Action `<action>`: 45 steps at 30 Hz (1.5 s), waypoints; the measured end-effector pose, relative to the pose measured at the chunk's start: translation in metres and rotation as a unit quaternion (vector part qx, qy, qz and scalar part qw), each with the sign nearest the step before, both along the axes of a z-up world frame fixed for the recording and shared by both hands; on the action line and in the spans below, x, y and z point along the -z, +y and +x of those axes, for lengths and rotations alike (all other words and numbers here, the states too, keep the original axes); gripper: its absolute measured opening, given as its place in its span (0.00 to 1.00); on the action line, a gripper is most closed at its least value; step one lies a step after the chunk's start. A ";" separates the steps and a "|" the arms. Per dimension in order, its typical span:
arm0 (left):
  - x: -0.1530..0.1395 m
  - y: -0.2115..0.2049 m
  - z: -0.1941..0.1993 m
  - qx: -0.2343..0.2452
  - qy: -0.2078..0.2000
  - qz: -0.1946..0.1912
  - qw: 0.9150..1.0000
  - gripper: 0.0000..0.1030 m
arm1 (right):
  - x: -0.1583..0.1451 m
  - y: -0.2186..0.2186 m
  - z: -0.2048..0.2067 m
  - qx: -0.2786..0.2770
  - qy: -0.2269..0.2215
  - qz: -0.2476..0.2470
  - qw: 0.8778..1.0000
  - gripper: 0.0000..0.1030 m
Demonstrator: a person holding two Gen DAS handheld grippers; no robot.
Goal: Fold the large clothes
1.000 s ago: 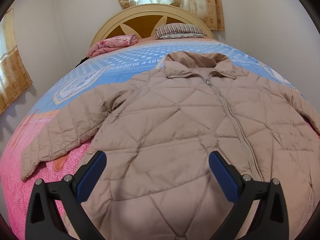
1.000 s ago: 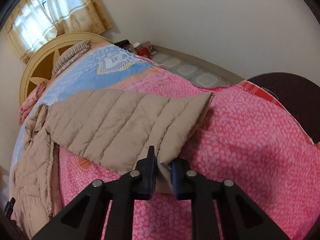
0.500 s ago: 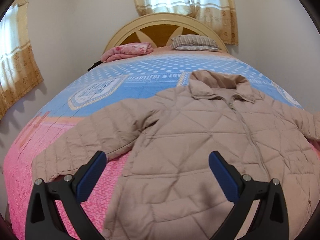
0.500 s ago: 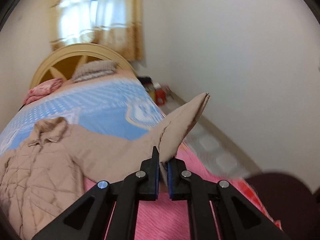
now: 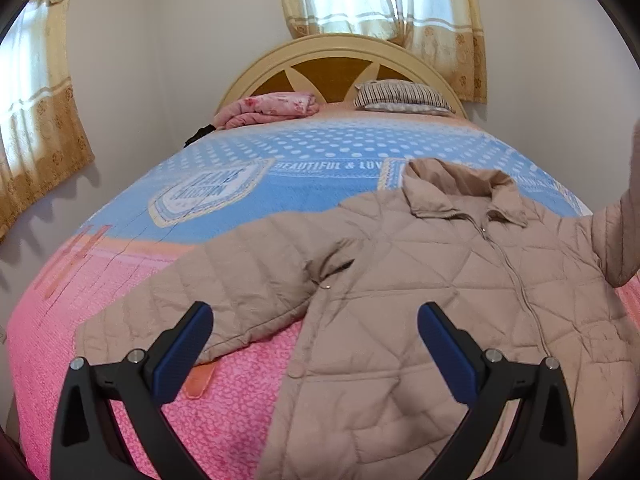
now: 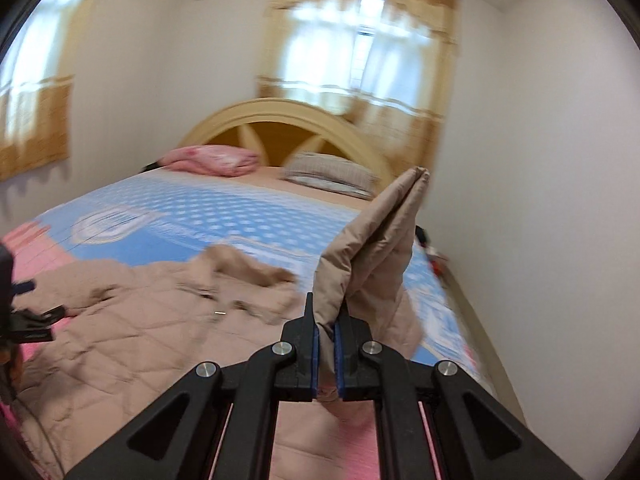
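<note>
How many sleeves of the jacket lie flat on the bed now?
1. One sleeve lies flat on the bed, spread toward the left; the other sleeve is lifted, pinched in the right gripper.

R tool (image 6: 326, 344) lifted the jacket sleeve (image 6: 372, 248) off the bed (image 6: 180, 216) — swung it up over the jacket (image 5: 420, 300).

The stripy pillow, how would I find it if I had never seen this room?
Find the big bed with the blue and pink cover, then look to its far end, where the curved wooden headboard stands under the curtained window. The stripy pillow lies flat just in front of the headboard, right of the folded pink blanket. It is the only thing with thin dark stripes; the blanket is pink and flowery.
</note>
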State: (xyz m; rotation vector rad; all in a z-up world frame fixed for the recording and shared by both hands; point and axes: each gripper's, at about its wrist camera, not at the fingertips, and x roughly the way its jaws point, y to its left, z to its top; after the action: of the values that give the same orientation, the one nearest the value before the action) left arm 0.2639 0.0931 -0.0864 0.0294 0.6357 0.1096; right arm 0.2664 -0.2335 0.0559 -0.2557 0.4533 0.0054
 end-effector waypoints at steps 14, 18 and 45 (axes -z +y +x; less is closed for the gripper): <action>0.009 0.033 0.000 -0.024 0.003 0.015 1.000 1.00 | 0.140 0.144 0.059 -0.116 0.113 -0.012 0.987 0.04; 0.011 0.036 0.003 -0.029 0.009 0.022 0.999 1.00 | 0.174 0.159 0.068 -0.127 0.151 -0.003 0.980 0.05; -0.019 -0.083 0.044 0.035 -0.016 0.043 0.998 1.00 | 0.217 0.054 0.083 -0.034 0.250 0.153 0.955 0.27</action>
State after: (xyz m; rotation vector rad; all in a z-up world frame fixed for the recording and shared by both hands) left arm 0.3079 0.0097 -0.0678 0.1326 0.5975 0.0691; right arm 0.3498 -0.1793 -0.1616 0.0414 0.9384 0.2115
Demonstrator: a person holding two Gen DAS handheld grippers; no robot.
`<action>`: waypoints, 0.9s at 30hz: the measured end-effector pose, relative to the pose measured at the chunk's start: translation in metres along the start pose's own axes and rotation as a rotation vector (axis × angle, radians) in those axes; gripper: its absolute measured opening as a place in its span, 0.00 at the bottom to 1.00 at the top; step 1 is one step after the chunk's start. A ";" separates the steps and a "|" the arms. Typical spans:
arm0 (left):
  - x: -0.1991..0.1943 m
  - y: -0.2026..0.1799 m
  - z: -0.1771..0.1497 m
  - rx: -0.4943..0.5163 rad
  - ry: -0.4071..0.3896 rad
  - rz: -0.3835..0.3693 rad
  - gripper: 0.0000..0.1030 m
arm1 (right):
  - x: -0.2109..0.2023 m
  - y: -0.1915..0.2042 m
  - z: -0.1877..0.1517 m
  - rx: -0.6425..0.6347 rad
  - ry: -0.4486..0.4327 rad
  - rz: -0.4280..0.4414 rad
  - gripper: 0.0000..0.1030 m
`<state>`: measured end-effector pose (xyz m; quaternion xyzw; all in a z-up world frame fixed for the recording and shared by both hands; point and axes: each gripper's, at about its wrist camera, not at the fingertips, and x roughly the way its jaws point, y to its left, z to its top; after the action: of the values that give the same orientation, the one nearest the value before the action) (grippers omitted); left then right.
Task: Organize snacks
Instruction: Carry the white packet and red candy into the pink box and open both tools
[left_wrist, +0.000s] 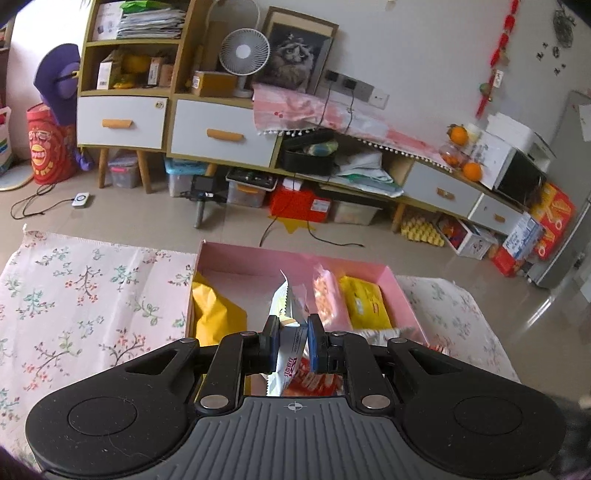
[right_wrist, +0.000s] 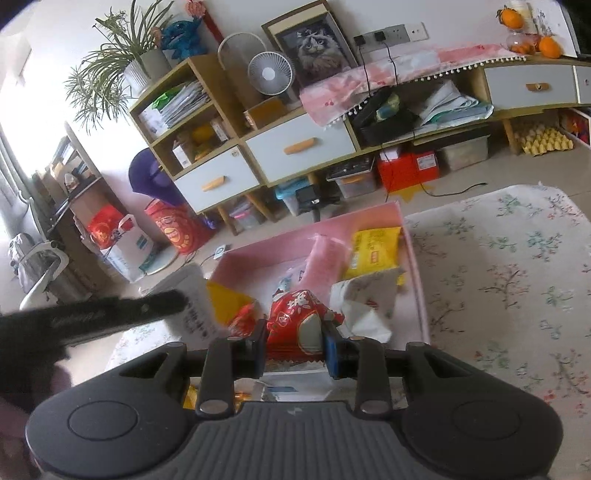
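Left gripper: pinching a white packet right over the pink box
Right gripper: clamped on a red packet, also above the box
Done so far: yellow bags and a pink one already inside
Left: looks like just dropping these two in
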<state>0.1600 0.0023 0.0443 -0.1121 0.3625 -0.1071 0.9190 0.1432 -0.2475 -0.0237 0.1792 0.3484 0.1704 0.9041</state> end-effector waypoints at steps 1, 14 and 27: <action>0.004 0.000 0.001 -0.003 0.000 0.004 0.13 | 0.002 0.000 0.000 0.006 0.002 0.001 0.13; 0.046 0.008 0.023 -0.050 -0.007 0.074 0.13 | 0.022 -0.003 -0.007 0.038 0.032 -0.021 0.13; 0.066 0.011 0.022 -0.021 0.010 0.143 0.29 | 0.015 -0.006 -0.004 0.080 -0.031 -0.017 0.29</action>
<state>0.2231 -0.0029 0.0143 -0.0950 0.3752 -0.0379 0.9213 0.1520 -0.2449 -0.0375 0.2151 0.3426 0.1460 0.9028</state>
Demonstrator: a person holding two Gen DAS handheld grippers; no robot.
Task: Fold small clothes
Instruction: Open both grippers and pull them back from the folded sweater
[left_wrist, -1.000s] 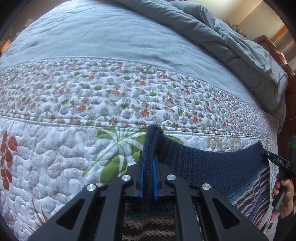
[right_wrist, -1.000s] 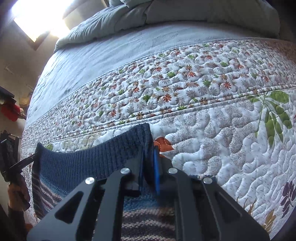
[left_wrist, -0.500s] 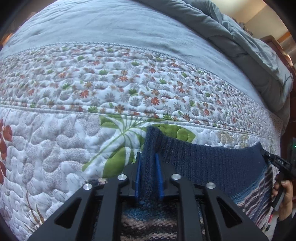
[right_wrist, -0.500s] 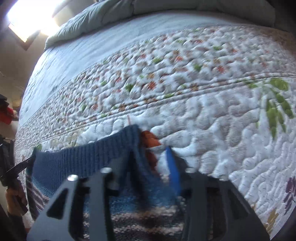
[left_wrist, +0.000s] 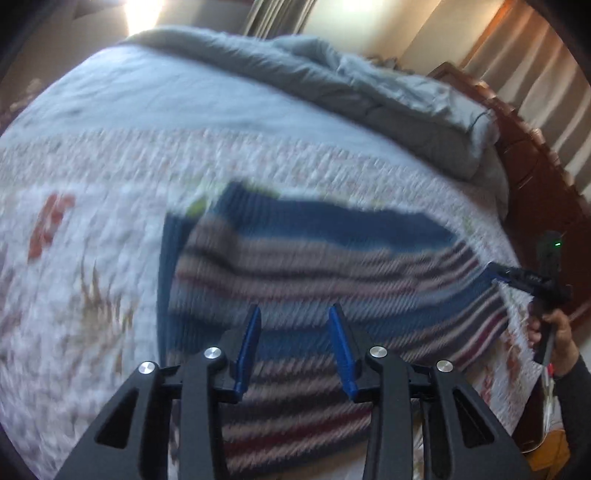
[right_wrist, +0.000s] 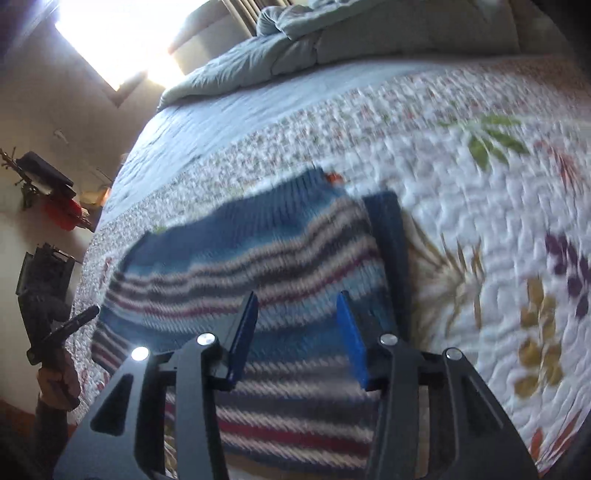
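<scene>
Left wrist view: left gripper (left_wrist: 294, 328) released, blue pads (left_wrist: 248, 347) spread wide with nothing between them, poised above the striped knit sweater (left_wrist: 317, 273). Sweater lying flat on the floral quilt (left_wrist: 92, 229), navy ribbed hem toward the far side, a navy strip showing along its left edge, probably a sleeve or side turned in. Right gripper (left_wrist: 517, 277) visible at the sweater's far right corner, held in a hand (left_wrist: 554, 332). Grey duvet (left_wrist: 369, 88) bunched at the head of the bed. Frame blurred.

Right wrist view: right gripper (right_wrist: 297, 325) likewise released and empty over the sweater (right_wrist: 258, 266); navy strip lying along the garment's right edge, just beside bare quilt (right_wrist: 498, 221). Left gripper (right_wrist: 70, 325) at the far left corner.

Step in hand, by judgement: one fold laid down and let go. Next move calls for a fresh pinch on two matching edges or corners, then an even carry-over, both sides level to avoid skew.
</scene>
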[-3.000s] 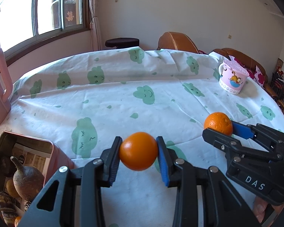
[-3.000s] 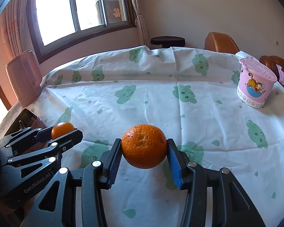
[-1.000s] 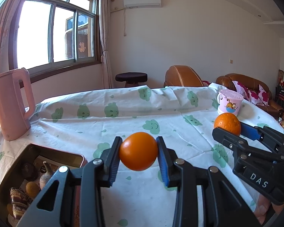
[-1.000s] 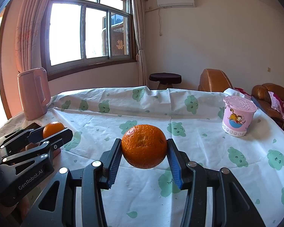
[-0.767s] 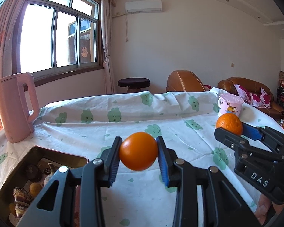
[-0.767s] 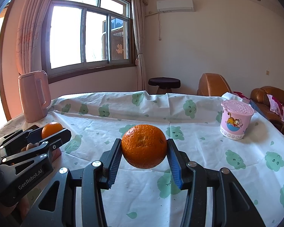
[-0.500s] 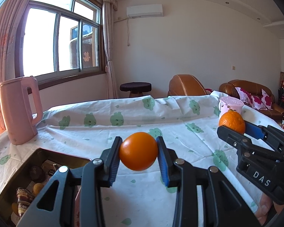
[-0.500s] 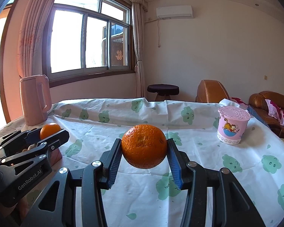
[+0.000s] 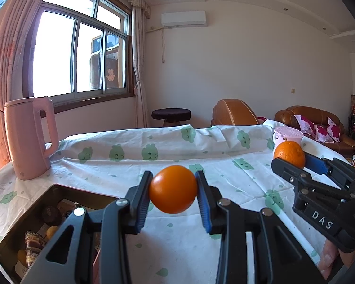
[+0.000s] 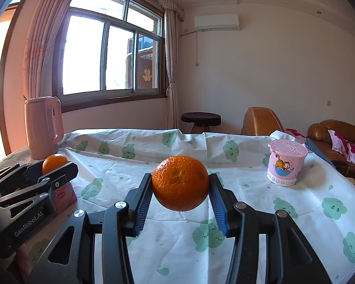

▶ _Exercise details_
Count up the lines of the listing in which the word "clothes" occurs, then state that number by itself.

▶ _Output for this exercise_
2